TASK OBJECTIVE:
An exact copy of all the data is required.

*** Opening EXTRACTED MATERIAL ***

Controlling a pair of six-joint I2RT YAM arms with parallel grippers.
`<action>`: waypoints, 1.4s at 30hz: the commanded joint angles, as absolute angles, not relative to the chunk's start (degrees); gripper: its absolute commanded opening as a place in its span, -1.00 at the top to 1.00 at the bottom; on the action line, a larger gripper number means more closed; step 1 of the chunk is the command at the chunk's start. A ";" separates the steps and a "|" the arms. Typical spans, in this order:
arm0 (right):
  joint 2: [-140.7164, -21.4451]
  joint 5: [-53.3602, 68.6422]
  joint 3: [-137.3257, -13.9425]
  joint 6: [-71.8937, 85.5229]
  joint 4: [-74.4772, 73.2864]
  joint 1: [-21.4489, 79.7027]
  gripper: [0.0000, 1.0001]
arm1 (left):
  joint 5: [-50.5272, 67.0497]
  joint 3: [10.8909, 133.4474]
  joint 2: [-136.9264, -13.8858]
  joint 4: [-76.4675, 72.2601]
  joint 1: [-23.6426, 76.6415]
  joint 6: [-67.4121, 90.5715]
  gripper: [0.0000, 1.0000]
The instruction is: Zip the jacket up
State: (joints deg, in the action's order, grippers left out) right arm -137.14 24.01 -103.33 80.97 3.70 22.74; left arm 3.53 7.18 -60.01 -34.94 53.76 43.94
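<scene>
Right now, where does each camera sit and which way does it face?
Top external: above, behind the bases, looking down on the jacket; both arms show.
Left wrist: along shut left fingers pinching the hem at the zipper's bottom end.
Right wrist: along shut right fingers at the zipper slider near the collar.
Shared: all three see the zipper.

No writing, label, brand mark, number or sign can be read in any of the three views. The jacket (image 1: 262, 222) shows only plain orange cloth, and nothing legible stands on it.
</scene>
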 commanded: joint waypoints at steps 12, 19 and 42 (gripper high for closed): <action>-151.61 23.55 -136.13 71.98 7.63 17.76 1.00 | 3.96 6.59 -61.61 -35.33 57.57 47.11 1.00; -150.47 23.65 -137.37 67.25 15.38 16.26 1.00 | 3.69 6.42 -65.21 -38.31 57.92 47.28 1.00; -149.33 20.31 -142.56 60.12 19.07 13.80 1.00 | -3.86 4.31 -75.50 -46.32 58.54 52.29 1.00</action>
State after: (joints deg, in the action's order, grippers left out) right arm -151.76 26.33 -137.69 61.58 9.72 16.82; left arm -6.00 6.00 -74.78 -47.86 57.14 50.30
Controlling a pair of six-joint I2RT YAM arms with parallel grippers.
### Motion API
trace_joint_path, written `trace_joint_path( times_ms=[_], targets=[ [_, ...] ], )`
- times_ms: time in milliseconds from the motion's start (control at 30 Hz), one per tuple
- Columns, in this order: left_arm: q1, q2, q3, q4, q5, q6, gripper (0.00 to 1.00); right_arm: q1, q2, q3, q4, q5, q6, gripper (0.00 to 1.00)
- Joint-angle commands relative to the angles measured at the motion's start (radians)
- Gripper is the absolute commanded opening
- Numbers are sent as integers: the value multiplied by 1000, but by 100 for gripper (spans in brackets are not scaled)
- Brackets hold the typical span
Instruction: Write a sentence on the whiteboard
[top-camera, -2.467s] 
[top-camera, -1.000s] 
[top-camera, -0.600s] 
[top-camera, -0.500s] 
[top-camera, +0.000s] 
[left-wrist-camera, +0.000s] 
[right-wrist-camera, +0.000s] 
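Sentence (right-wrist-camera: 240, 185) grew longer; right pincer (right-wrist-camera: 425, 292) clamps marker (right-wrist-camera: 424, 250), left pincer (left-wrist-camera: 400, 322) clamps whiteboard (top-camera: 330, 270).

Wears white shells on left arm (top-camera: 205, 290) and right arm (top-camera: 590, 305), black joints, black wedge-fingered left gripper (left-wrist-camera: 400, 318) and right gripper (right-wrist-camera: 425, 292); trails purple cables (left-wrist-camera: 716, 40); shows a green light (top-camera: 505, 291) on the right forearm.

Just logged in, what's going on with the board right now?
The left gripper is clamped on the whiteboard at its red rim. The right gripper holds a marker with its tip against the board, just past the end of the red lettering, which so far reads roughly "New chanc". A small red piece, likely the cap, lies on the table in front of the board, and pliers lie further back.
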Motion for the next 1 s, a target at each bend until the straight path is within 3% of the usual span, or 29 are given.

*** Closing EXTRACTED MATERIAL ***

COMPLETED EXERCISE:
Controlling a pair of six-joint I2RT YAM arms with parallel grippers.
`<action>`: waypoints, 1.4s at 30hz: the commanded joint angles, as absolute angles, not relative to the chunk's start (degrees); gripper: its absolute commanded opening as a place in its span, -1.00 at the top to 1.00 at the bottom; on the action line, a larger gripper number means more closed; step 1 of the chunk is the command at the chunk's start. A ";" separates the steps and a "|" the arms. Typical spans, in this order:
arm0 (right):
  joint 2: [-140.7164, -21.4451]
  joint 5: [-53.3602, 68.6422]
  joint 3: [-137.3257, -13.9425]
  joint 6: [-71.8937, 85.5229]
  joint 4: [-74.4772, 73.2864]
  joint 1: [-21.4489, 79.7027]
  gripper: [0.0000, 1.0001]
arm1 (left):
  joint 5: [-50.5272, 67.0497]
  joint 3: [10.8909, 133.4474]
  joint 2: [-136.9264, -13.8858]
  joint 4: [-76.4675, 72.2601]
  joint 1: [-23.6426, 76.6415]
  joint 6: [-67.4121, 90.5715]
  gripper: [0.0000, 1.0000]
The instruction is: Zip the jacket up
State: (joints deg, in the action's order, grippers left out) right arm -137.14 24.01 -103.33 80.97 3.70 22.74; left arm 3.53 7.18 -60.01 -34.94 53.76 43.94
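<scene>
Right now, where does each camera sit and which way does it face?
Top external: above, behind the bases, looking down on the jacket; both arms show.
Left wrist: along shut left fingers pinching the hem at the zipper's bottom end.
Right wrist: along shut right fingers at the zipper slider near the collar.
Shared: all three see the zipper.

No writing, label, brand mark, number or sign can be read in any of the three views. The jacket (image 1: 262, 222) shows only plain orange cloth, and nothing legible stands on it.
</scene>
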 commanded: joint waypoints at steps 12, 19 and 42 (gripper high for closed): <action>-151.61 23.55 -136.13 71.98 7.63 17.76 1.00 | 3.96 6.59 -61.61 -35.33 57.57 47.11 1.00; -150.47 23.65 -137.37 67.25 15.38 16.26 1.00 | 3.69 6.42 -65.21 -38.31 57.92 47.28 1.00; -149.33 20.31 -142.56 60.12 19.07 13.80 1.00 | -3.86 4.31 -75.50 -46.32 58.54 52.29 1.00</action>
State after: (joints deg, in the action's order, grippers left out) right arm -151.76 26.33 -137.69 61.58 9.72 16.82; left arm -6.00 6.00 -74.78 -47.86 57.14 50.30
Controlling a pair of six-joint I2RT YAM arms with parallel grippers.
### Motion API
trace_joint_path, written `trace_joint_path( times_ms=[_], targets=[ [_, ...] ], )`
- times_ms: time in milliseconds from the motion's start (control at 30 Hz), one per tuple
- Columns, in this order: left_arm: q1, q2, q3, q4, q5, q6, gripper (0.00 to 1.00); right_arm: q1, q2, q3, q4, q5, q6, gripper (0.00 to 1.00)
- Joint-angle commands relative to the angles measured at the motion's start (radians)
- Gripper is the absolute commanded opening
- Numbers are sent as integers: the value multiplied by 1000, but by 100 for gripper (spans in brackets are not scaled)
- Brackets hold the typical span
Instruction: Write a sentence on the whiteboard
[top-camera, -2.467s] 
[top-camera, -1.000s] 
[top-camera, -0.600s] 
[top-camera, -0.500s] 
[top-camera, +0.000s] 
[left-wrist-camera, +0.000s] 
[right-wrist-camera, +0.000s] 
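Sentence (right-wrist-camera: 240, 185) grew longer; right pincer (right-wrist-camera: 425, 292) clamps marker (right-wrist-camera: 424, 250), left pincer (left-wrist-camera: 400, 322) clamps whiteboard (top-camera: 330, 270).

Wears white shells on left arm (top-camera: 205, 290) and right arm (top-camera: 590, 305), black joints, black wedge-fingered left gripper (left-wrist-camera: 400, 318) and right gripper (right-wrist-camera: 425, 292); trails purple cables (left-wrist-camera: 716, 40); shows a green light (top-camera: 505, 291) on the right forearm.

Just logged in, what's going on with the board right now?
The left gripper is clamped on the whiteboard at its red rim. The right gripper holds a marker with its tip against the board, just past the end of the red lettering, which so far reads roughly "New chanc". A small red piece, likely the cap, lies on the table in front of the board, and pliers lie further back.
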Motion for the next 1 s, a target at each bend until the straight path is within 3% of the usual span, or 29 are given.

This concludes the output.